** Problem statement **
Output each record below exactly. No images go in the copy.

(Extracted records)
= = = = =

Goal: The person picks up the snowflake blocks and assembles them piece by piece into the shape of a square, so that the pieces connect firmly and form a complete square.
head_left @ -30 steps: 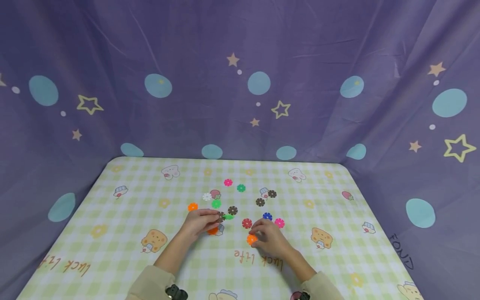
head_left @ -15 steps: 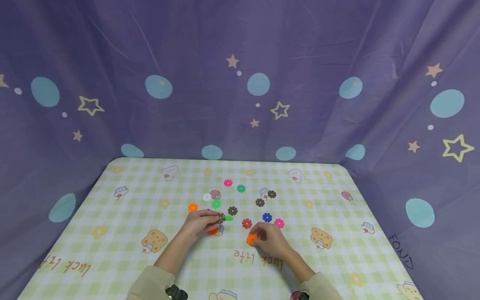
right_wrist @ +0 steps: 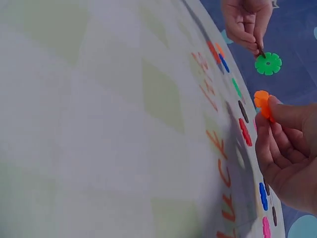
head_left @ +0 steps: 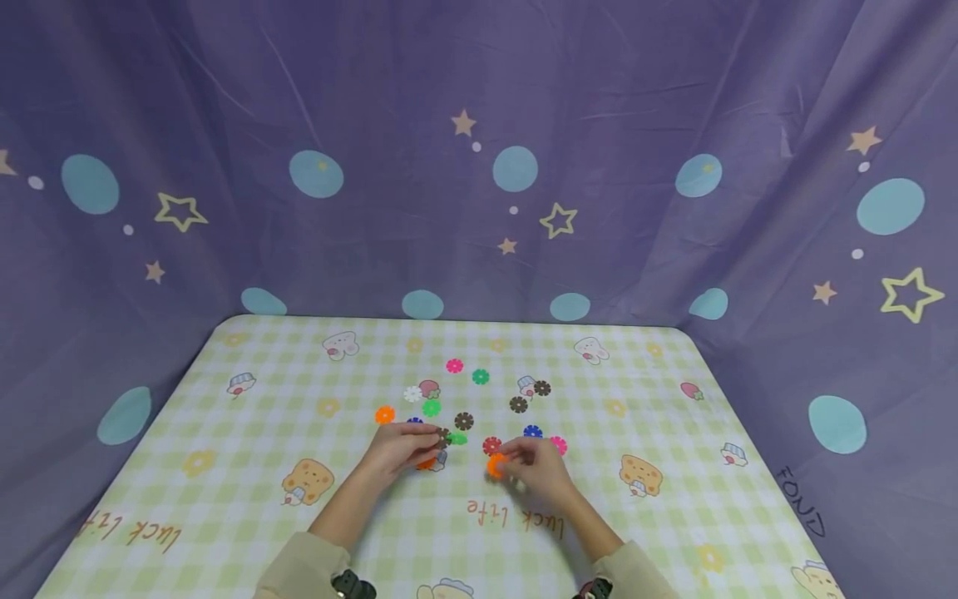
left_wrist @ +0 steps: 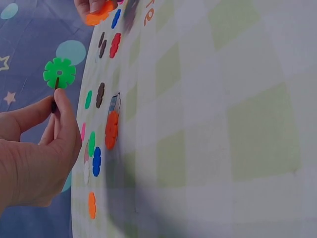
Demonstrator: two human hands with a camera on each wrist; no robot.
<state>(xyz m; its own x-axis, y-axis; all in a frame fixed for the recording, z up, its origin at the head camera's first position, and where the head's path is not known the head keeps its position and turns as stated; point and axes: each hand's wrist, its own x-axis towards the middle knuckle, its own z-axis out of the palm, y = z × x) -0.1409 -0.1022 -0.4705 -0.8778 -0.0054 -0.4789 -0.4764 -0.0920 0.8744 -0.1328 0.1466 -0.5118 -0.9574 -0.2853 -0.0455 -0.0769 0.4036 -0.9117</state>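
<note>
Between the thumb and fingers of my left hand (head_left: 398, 447) is a dark brown notched plastic disc (head_left: 446, 438), with a bright green notched disc (left_wrist: 59, 69) slotted onto it. The left wrist view shows the green one facing the camera and the brown one edge-on. My right hand (head_left: 540, 472) pinches an orange notched disc (right_wrist: 262, 101) by its edge, held above the table, apart from the green disc. Just beyond that hand lie a red disc (head_left: 491, 446), a blue disc (head_left: 532, 432) and a pink disc (head_left: 558, 446). Below the left fingers, another orange disc (left_wrist: 112, 130) lies partly hidden.
More loose discs lie flat across the middle: a white disc (head_left: 412, 393), a green disc (head_left: 432, 408), a brown disc (head_left: 464, 421) and several others. The checked tablecloth (head_left: 247, 466) has printed pictures. Behind the table hangs a purple curtain (head_left: 404, 249).
My right hand has lifted the orange disc off the tabletop and moved it slightly forward and left. The left hand, with the joined brown and green discs, has barely shifted.
</note>
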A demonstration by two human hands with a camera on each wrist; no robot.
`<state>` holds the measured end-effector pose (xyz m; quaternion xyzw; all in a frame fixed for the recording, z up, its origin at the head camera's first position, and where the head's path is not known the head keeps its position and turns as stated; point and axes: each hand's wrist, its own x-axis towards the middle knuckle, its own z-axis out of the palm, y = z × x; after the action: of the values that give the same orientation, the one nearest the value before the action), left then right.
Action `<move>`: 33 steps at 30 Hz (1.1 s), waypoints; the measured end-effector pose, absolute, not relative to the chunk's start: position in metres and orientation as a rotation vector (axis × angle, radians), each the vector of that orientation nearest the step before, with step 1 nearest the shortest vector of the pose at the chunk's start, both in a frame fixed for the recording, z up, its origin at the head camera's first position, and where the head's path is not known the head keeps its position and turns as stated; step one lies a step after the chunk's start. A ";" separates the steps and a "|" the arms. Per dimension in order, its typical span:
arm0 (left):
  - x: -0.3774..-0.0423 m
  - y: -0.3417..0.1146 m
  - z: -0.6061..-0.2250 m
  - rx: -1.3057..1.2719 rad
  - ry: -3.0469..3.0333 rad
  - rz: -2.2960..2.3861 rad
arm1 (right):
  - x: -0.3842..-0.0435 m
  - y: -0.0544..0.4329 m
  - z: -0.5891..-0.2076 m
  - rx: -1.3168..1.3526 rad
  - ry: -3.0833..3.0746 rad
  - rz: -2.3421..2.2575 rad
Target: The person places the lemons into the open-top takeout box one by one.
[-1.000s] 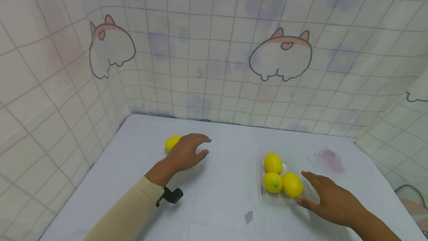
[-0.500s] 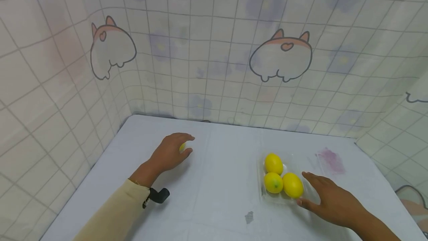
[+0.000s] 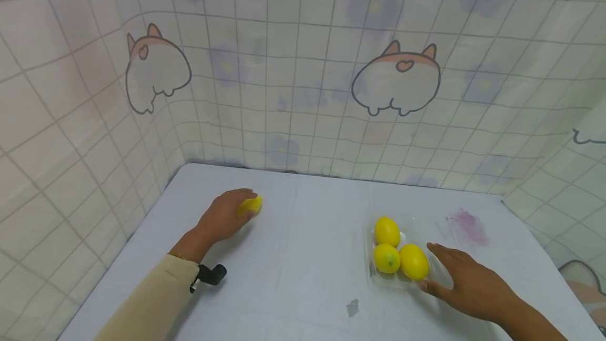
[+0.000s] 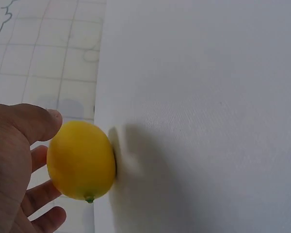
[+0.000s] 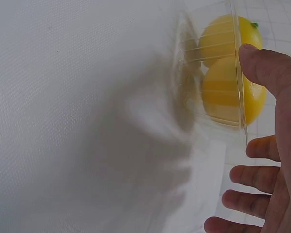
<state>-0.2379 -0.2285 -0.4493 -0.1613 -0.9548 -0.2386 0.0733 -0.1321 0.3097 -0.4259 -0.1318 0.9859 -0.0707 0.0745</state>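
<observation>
On the left side of the table, my left hand [image 3: 221,219] is round a yellow lemon [image 3: 254,204]. The left wrist view shows the thumb against the top of this lemon [image 4: 82,158] and the fingers partly behind it; the lemon's green tip faces the camera. To the right stands a clear plastic box [image 3: 411,228] with three lemons in it, among them a front right lemon [image 3: 414,262]. My right hand [image 3: 473,284] is beside the box, its fingers spread and relaxed. In the right wrist view its thumb [image 5: 264,65] touches or nearly touches the box rim.
The table [image 3: 303,257] has a white cover with a pink stain [image 3: 467,227] at right and a small grey patch [image 3: 352,307] near the front. A curtain [image 3: 303,67] with a grid pattern hangs at the back and both sides.
My left hand has moved left, from beyond the lone lemon back onto it, and its fingers have closed round it. The right hand and the box have stayed in place.
</observation>
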 end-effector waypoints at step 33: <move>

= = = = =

** Expected answer **
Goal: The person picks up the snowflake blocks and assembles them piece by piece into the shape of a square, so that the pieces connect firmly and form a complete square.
head_left @ -30 steps: 
head_left @ -15 steps: 
right_wrist @ +0 steps: 
head_left @ +0 steps: 
left_wrist @ +0 steps: 
Demonstrator: two human hands with a camera on each wrist; no robot.
<state>(xyz m; its own x-axis, y-axis; all in a frame fixed for the recording, z up, its origin at the head camera's first position, and where the head's path is not known the head keeps its position and turns as stated; point and axes: each hand's wrist, its own x-axis towards the middle knuckle, its own z-axis out of the palm, y = z × x) -0.1409 -0.1022 -0.4705 -0.8778 -0.0054 -0.4789 -0.4764 -0.0920 0.8744 -0.1328 0.1466 -0.5118 -0.9574 -0.2853 -0.0455 -0.0769 0.4036 -0.9117</state>
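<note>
Between the thumb and fingers of my left hand (head_left: 398, 447) is a dark brown notched plastic disc (head_left: 446, 438), with a bright green notched disc (left_wrist: 59, 69) slotted onto it. The left wrist view shows the green one facing the camera and the brown one edge-on. My right hand (head_left: 540, 472) pinches an orange notched disc (right_wrist: 262, 101) by its edge, held above the table, apart from the green disc. Just beyond that hand lie a red disc (head_left: 491, 446), a blue disc (head_left: 532, 432) and a pink disc (head_left: 558, 446). Below the left fingers, another orange disc (left_wrist: 112, 130) lies partly hidden.
More loose discs lie flat across the middle: a white disc (head_left: 412, 393), a green disc (head_left: 432, 408), a brown disc (head_left: 464, 421) and several others. The checked tablecloth (head_left: 247, 466) has printed pictures. Behind the table hangs a purple curtain (head_left: 404, 249).
My right hand has lifted the orange disc off the tabletop and moved it slightly forward and left. The left hand, with the joined brown and green discs, has barely shifted.
</note>
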A demonstration by two human hands with a camera on each wrist; no robot.
`<state>` holds the measured end-effector pose (xyz m; quaternion xyzw; all in a frame fixed for the recording, z up, its origin at the head camera's first position, and where the head's path is not known the head keeps its position and turns as stated; point and axes: each hand's wrist, its own x-axis towards the middle knuckle, its own z-axis out of the palm, y = z × x; after the action: of the values that give the same orientation, the one nearest the value before the action), left then right.
Action `<move>`: 33 steps at 30 Hz (1.1 s), waypoints; the measured end-effector pose, absolute, not relative to the chunk's start: position in metres and orientation as a rotation vector (axis × angle, radians), each the vector of that orientation nearest the step before, with step 1 nearest the shortest vector of the pose at the chunk's start, both in a frame fixed for the recording, z up, its origin at the head camera's first position, and where the head's path is not known the head keeps its position and turns as stated; step one lies a step after the chunk's start. A ";" separates the steps and a "|" the arms. Per dimension in order, its typical span:
arm0 (left):
  - x: -0.3774..-0.0423 m
  - y: -0.3417..0.1146 m
  - z: -0.6061..-0.2250 m
  - rx: -1.3057..1.2719 rad
  - ry: -3.0469..3.0333 rad
  - rz: -2.2960..2.3861 rad
arm1 (right):
  - x: -0.3842..-0.0435 m
  - y: -0.0544..0.4329 m
  - z: -0.5891..-0.2076 m
  - rx: -1.3168..1.3526 rad
  - ry: -3.0833..3.0746 rad
  - rz: -2.3421..2.2575 rad
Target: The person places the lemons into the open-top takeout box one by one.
[-1.000s] 
[-0.500s] 
[+0.000s] 
[+0.000s] 
[+0.000s] 
<state>-0.2379 -0.2285 -0.4493 -0.1613 -0.9548 -0.2386 0.0733 -0.1321 0.3097 -0.4259 -0.1318 0.9859 -0.0707 0.0745</state>
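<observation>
On the left side of the table, my left hand [image 3: 221,219] is round a yellow lemon [image 3: 254,204]. The left wrist view shows the thumb against the top of this lemon [image 4: 82,158] and the fingers partly behind it; the lemon's green tip faces the camera. To the right stands a clear plastic box [image 3: 411,228] with three lemons in it, among them a front right lemon [image 3: 414,262]. My right hand [image 3: 473,284] is beside the box, its fingers spread and relaxed. In the right wrist view its thumb [image 5: 264,65] touches or nearly touches the box rim.
The table [image 3: 303,257] has a white cover with a pink stain [image 3: 467,227] at right and a small grey patch [image 3: 352,307] near the front. A curtain [image 3: 303,67] with a grid pattern hangs at the back and both sides.
My left hand has moved left, from beyond the lone lemon back onto it, and its fingers have closed round it. The right hand and the box have stayed in place.
</observation>
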 end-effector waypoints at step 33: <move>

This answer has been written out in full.